Every line below that contains the word "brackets" must be copied.

*Dataset extract*.
►
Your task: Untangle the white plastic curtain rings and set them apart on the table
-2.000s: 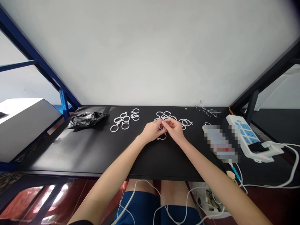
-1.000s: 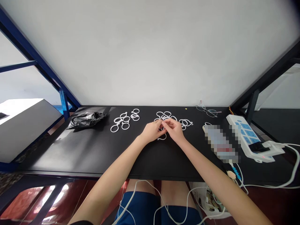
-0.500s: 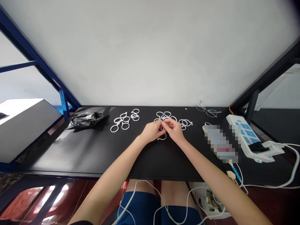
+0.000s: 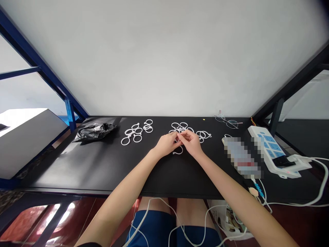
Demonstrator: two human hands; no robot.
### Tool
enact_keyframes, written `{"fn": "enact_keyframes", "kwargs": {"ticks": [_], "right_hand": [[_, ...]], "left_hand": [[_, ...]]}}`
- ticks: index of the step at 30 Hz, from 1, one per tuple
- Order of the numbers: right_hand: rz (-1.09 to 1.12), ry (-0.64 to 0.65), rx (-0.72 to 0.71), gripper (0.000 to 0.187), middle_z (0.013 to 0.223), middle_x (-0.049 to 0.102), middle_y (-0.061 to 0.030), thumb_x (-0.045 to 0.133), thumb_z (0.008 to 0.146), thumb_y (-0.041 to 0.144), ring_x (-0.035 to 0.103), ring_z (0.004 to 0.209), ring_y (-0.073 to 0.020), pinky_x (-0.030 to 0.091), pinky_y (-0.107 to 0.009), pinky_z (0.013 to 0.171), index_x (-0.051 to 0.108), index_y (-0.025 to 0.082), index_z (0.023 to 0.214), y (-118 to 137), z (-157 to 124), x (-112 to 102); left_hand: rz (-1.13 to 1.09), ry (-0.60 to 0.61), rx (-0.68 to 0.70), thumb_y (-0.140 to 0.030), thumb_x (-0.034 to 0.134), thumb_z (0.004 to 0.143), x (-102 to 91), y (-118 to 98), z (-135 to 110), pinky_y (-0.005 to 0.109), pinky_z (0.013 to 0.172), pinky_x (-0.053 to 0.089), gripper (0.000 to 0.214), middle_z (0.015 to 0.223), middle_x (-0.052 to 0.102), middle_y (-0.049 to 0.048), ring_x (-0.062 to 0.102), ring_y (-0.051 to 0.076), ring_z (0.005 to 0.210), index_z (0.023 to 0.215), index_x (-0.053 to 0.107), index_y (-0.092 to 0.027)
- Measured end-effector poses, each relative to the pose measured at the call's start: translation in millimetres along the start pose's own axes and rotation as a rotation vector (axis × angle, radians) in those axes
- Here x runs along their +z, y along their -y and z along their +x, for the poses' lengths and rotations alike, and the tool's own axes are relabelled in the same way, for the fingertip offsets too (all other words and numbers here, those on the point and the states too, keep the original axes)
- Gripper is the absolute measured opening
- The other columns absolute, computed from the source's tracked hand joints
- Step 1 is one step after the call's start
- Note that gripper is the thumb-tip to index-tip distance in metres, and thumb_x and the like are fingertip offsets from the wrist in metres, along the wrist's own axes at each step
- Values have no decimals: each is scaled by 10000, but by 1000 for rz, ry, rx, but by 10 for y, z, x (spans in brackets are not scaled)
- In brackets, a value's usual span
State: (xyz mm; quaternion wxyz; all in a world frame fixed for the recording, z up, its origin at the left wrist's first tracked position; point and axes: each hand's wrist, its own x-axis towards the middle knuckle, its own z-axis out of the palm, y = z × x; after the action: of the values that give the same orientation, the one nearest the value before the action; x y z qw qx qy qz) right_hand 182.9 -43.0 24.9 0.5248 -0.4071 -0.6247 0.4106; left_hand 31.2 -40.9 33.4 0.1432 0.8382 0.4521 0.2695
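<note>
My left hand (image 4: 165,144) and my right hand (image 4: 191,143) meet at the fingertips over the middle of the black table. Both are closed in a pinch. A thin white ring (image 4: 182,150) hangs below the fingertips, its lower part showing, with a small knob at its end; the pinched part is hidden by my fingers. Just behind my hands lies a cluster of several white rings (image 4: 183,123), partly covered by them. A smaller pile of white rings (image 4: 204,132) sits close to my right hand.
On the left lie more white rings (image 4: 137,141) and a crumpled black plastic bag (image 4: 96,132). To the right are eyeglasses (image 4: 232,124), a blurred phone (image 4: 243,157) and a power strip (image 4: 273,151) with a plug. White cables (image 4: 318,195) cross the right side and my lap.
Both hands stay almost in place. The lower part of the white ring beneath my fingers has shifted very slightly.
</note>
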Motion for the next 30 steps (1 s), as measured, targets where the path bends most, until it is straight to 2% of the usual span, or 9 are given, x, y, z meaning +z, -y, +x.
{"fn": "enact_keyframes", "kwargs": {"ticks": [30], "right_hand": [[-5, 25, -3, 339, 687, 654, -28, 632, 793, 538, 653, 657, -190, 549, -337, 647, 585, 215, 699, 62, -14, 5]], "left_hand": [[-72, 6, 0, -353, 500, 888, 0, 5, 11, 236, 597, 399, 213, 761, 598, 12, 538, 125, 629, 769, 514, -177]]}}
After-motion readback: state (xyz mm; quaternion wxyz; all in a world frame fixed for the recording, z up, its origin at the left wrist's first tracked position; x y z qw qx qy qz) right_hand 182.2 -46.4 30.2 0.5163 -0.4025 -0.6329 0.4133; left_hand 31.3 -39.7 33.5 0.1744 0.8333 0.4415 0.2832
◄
*Result of this exercise*.
- Values have no decimals: each is scaled by 10000, but by 1000 for rz, ry, rx, but by 10 for y, z, x (spans in brackets are not scaled)
- In brackets, a value's usual span

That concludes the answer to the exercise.